Molecular alloying drives valence change in a van der Waals antiferromagnet

Bespoke van der Waals (vdW) crystals provide control over the generation, confinement, and transport of charge, spin, light, and heat within and between atomically precise two-dimensional (2D) layers. We report a novel functionality in vdW crystals by actuating valence changes in a metal-organic antiferromagnet through molecular alloying. The quadratic net materials Cr(pyz)2Br2 and Cr(pyz)2I2 (pyz = pyrazine) are aliovalent, with different Cr(III) and Cr(II) oxidation states due to disparate crystal field potentials induced by I– and Br–. Applying isotropic pressure compresses the layers in Cr(pyz)2I2 significantly (16% at 1.5 GPa), but no Cr valence change is induced by mechanical strengthening of the axial crystal field.

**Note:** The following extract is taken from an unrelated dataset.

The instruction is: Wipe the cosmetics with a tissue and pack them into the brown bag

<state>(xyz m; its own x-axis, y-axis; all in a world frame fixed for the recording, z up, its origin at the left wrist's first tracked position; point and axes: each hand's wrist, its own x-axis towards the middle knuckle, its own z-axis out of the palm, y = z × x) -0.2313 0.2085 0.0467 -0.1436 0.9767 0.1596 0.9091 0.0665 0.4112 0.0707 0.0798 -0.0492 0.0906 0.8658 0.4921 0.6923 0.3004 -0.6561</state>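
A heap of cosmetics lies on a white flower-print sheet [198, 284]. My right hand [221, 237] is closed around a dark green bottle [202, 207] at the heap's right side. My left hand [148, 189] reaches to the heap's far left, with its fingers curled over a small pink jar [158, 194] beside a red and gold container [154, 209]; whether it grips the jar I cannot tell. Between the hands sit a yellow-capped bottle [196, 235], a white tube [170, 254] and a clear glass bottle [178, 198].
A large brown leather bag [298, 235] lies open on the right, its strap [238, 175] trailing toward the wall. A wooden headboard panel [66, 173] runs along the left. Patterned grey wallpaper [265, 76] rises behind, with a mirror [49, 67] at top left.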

However, the alloyed, solid solutions Cr(pyz)2I2–xBrx exhibit quantitative, hysteretic, and tunable Cr(II) ⇄ Cr(III) interconversions with concomitant charge injection into the organic scaffold. This valence change, driven by the larger chemical pressure exerted by Br– over I–, manifests drastic changes to the magnetization and electrical conductivity, which varies by up to five orders of magnitude across the transition. The use of reticular coordination chemistry addresses a current gap in vdW and 2D materials science, where electronic structure engineering via valence change events has remained elusive. The concept of molecular alloying in vdW crystals expands the functionalities for future magnetoelectronics with drastically different electronic and magnetic states interchangeable by mild external stimuli.